Please set down exactly the lines of the listing below from the line containing "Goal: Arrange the" through the line containing "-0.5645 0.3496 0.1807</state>", both lines included, leaving out all other lines.

BEGIN Data listing

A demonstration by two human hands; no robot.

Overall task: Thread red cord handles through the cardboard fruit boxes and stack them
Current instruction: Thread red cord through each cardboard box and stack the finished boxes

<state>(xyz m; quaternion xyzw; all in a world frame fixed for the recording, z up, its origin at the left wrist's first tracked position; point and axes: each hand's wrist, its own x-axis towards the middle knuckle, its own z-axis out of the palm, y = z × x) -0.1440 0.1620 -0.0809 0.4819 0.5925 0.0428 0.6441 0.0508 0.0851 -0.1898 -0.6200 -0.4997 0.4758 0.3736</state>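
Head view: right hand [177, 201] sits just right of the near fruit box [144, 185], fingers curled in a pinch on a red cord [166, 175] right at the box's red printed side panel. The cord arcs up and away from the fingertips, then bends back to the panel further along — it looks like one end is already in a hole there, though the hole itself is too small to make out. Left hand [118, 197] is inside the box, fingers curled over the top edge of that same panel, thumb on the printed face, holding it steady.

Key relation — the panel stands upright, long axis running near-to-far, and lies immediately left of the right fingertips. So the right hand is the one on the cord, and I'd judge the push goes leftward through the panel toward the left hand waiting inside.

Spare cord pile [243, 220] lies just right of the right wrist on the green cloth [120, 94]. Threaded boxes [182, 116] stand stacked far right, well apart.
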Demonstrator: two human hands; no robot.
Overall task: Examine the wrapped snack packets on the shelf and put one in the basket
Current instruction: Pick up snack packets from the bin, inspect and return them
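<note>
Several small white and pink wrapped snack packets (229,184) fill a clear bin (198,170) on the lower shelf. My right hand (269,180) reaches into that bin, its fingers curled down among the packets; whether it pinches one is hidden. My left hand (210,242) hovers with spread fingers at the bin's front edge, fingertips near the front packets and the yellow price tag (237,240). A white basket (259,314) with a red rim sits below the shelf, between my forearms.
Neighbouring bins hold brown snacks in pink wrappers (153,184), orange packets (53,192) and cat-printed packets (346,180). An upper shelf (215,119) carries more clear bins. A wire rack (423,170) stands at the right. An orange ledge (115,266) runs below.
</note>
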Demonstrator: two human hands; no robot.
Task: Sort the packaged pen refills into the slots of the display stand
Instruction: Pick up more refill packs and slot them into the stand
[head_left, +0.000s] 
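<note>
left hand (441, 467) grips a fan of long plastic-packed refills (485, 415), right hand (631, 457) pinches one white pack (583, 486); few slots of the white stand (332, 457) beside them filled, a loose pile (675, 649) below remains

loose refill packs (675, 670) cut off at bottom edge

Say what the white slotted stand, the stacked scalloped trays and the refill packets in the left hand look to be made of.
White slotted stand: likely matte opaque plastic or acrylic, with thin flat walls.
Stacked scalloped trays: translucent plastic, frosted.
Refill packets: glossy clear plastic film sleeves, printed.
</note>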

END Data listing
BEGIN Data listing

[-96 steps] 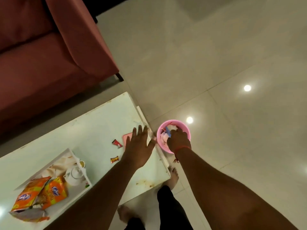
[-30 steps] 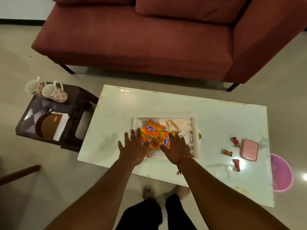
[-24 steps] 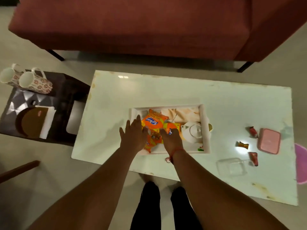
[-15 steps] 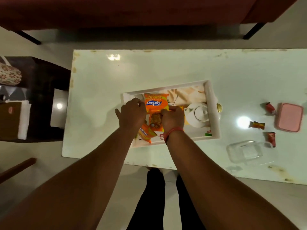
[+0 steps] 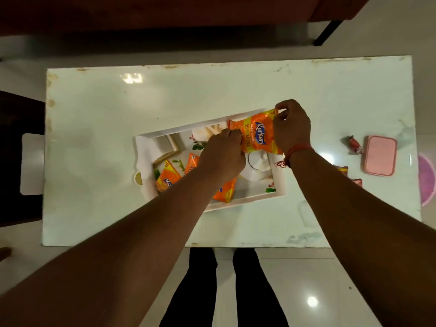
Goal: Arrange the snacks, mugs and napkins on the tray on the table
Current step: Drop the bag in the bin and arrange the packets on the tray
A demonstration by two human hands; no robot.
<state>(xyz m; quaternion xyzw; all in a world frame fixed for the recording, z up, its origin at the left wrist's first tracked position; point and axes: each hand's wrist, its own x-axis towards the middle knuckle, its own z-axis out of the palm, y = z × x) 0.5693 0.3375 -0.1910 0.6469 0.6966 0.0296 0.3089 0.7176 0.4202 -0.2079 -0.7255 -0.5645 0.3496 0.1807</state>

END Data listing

- [Solution below]
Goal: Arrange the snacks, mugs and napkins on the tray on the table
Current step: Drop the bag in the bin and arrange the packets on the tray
A demonstration by two human hands; no robot.
<state>(xyz m; quaternion xyzw; all in a world frame fixed for the recording, z up, its origin at the left wrist's first tracked position; point and axes: each hand's wrist, its own x-axis towards the middle knuckle, its own z-axis out of the palm, y = z × x) 0.5693 0.3375 -0.1910 0.6469 0.6966 0.0296 0.3089 0.7176 0.4202 -0.2079 -0.7255 -0.5645 0.3496 0.1807</state>

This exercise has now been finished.